Well, that is exactly where Hashem is depicted as a woman, whether we realize it or not! Because we find God described as being compassionate and merciful almost 100 times in the Tanach through the form of the word RCHM. Hashem is a “Rachaman; He is a “Merachem” Whose “Rachamim” is applied to all. And that root word is based upon the Hebrew word “rechem,” womb!

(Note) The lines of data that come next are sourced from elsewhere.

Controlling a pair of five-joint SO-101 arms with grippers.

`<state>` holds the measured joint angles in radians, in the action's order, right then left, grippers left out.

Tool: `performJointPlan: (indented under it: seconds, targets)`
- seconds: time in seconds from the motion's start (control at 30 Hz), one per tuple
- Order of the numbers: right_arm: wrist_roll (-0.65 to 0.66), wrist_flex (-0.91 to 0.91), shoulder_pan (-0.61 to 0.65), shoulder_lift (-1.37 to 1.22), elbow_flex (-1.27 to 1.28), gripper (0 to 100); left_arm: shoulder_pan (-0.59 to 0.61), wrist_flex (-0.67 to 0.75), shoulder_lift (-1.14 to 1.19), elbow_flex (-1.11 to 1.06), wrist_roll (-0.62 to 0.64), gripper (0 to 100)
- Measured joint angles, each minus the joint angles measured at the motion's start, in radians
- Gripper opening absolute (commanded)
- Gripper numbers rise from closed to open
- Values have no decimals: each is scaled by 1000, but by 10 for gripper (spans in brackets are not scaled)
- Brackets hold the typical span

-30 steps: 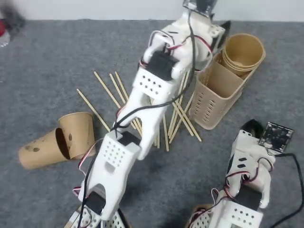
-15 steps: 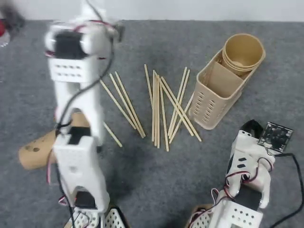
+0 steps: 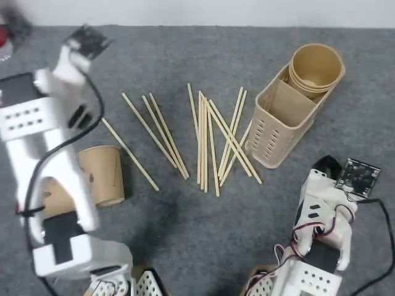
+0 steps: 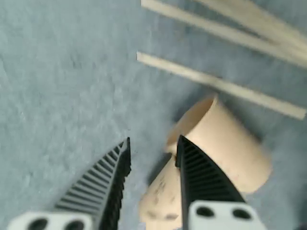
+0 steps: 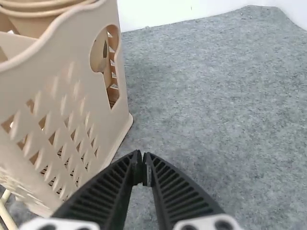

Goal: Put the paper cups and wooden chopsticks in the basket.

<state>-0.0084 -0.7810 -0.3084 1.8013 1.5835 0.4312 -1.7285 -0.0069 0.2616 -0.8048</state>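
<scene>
Two paper cups [image 4: 225,143] lie tipped on the surface [image 4: 57,72] just beside the left hand [image 4: 153,141], spread and empty, seemingly lined up to grasp one; the right hand [image 5: 142,157] sits clenched near the basket [image 5: 62,96].

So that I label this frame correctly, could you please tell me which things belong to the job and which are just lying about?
Job: basket; stacked cups already in it; two loose cups; scattered chopsticks.
Lying about: red thing and dark blur at the far edge, both too unclear to name.
</scene>
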Motion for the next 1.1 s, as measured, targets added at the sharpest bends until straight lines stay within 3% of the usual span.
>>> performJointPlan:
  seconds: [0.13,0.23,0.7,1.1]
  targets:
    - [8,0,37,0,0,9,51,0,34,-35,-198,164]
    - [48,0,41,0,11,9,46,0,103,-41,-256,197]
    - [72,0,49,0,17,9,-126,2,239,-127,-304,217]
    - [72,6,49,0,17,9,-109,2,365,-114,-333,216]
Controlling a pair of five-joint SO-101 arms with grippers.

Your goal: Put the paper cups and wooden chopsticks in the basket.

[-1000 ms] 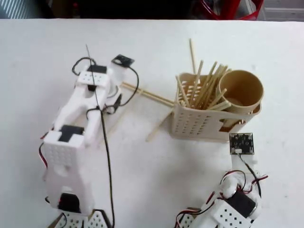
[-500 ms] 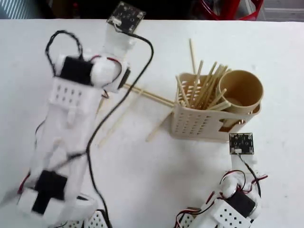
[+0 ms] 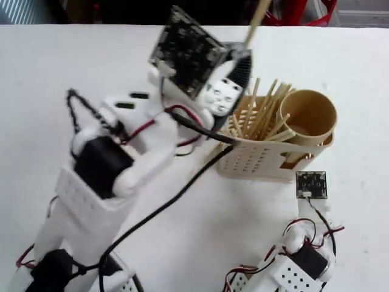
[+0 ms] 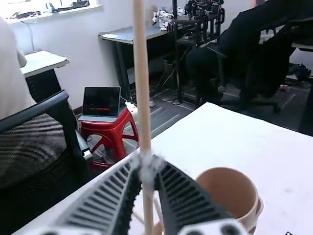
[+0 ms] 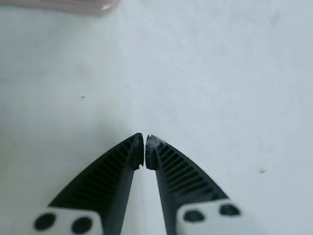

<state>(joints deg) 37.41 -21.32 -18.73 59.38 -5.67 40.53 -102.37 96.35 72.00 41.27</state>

How fitting, therefore, is Yishayahu’s message of God’s mercies for Israel depicted as those of a woman, of a mother’s mercies for her child. HaRav Soloveitchik carries this message even further. The Rav points to the verse that follows in which God states: “Behold, I have engraved you upon my hands” and comments how the verb “engrave you, chakotich,” signifies the act of making incisions on a hard surface of stone or metal that are protected from the erosions of time. That is precisely why a law that seems illogical to us and must nonetheless be followed is called a “chok,” unchanging. Similarly, he argues, the love of a mother to her child is instinctive and even irrational at times—but is unconditional and eternal.

A mother may, while distracted, forget a child in a store—but she will never cease searching for her or loving her.

What a powerful message to a grieving nation! Especially in times of trouble, we are charged to remember that God is not only Avinu, not only Malkeinu—but in all ways He is Imeinu.


Rabbi Neil Winkler is the rabbi emeritus of the Young Israel Fort Lee and now lives in Israel.